> _WORK REQUIRED_:
Print all the data, keeping every line exactly as it is.
─── DATA BLOCK
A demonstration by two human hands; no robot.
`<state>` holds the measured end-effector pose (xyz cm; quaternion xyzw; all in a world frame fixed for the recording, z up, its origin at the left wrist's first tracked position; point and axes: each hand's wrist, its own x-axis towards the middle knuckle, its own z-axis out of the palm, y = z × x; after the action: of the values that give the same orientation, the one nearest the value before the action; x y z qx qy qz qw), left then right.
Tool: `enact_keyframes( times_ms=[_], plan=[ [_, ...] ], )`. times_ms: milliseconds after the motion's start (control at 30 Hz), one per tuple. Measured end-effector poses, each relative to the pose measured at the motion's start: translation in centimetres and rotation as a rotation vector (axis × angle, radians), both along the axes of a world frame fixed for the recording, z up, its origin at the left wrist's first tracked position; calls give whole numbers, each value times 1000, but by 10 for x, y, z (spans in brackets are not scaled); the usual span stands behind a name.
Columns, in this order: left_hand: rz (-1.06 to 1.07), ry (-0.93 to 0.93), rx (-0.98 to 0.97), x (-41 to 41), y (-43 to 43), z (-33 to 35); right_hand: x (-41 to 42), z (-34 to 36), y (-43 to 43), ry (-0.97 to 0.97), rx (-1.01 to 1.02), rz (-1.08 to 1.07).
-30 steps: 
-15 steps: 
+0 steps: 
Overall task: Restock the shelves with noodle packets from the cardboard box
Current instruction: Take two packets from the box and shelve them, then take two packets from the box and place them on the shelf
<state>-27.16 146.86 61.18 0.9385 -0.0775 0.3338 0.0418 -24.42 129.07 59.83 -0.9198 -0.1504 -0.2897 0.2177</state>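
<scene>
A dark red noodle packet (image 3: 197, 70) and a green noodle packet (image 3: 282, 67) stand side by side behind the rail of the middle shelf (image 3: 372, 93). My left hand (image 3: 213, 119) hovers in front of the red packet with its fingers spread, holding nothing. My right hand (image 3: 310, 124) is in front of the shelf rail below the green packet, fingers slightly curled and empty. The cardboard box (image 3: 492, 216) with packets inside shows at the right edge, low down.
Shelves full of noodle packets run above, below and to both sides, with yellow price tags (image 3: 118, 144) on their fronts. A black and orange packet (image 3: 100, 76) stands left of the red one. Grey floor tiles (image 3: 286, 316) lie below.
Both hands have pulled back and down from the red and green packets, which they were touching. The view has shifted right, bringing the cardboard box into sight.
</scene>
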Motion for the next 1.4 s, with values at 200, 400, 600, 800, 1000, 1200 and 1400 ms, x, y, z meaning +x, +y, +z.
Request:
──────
> _RESULT OF THIS EXERCISE_:
A demonstration by two human hands; no robot.
`<state>` holds the measured end-effector pose (xyz cm; quaternion xyzw; all in a world frame fixed for the recording, z up, its origin at the left wrist's first tracked position; point and axes: each hand's wrist, its own x-axis towards the middle knuckle, its own z-axis out of the palm, y = z × x; after the action: of the values that give the same orientation, the one nearest the value before the action; x y z qx qy qz qw), left then right.
Tool: `enact_keyframes( times_ms=[_], plan=[ [_, ...] ], )`. times_ms: milliseconds after the motion's start (control at 30 Hz), one per tuple. Measured end-effector poses, each relative to the pose measured at the motion's start: translation in centimetres and rotation as a rotation vector (axis × angle, radians), both along the axes of a world frame fixed for the recording, z up, its origin at the left wrist's first tracked position; calls give whole numbers, each value times 1000, but by 10 for x, y, z (spans in brackets are not scaled); the usual span stands behind a name.
Columns, in this order: left_hand: rz (-1.06 to 1.07), ry (-0.93 to 0.93), rx (-0.98 to 0.97), x (-41 to 41), y (-43 to 43), z (-33 to 35); right_hand: x (-41 to 42), z (-34 to 36), y (-43 to 43), ry (-0.97 to 0.97), rx (-1.01 to 1.02), rz (-1.08 to 1.07).
-30 steps: 
-15 steps: 
+0 steps: 
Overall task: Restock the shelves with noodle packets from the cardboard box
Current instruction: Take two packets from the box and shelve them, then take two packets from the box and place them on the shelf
<state>-27.16 146.86 61.18 0.9385 -0.0775 0.3338 0.0418 -24.42 129.07 59.83 -0.9198 -0.1504 -0.2897 0.2177</state>
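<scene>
A dark red noodle packet (image 3: 197, 70) and a green noodle packet (image 3: 282, 67) stand side by side behind the rail of the middle shelf (image 3: 372, 93). My left hand (image 3: 213, 119) hovers in front of the red packet with its fingers spread, holding nothing. My right hand (image 3: 310, 124) is in front of the shelf rail below the green packet, fingers slightly curled and empty. The cardboard box (image 3: 492, 216) with packets inside shows at the right edge, low down.
Shelves full of noodle packets run above, below and to both sides, with yellow price tags (image 3: 118, 144) on their fronts. A black and orange packet (image 3: 100, 76) stands left of the red one. Grey floor tiles (image 3: 286, 316) lie below.
Both hands have pulled back and down from the red and green packets, which they were touching. The view has shifted right, bringing the cardboard box into sight.
</scene>
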Motion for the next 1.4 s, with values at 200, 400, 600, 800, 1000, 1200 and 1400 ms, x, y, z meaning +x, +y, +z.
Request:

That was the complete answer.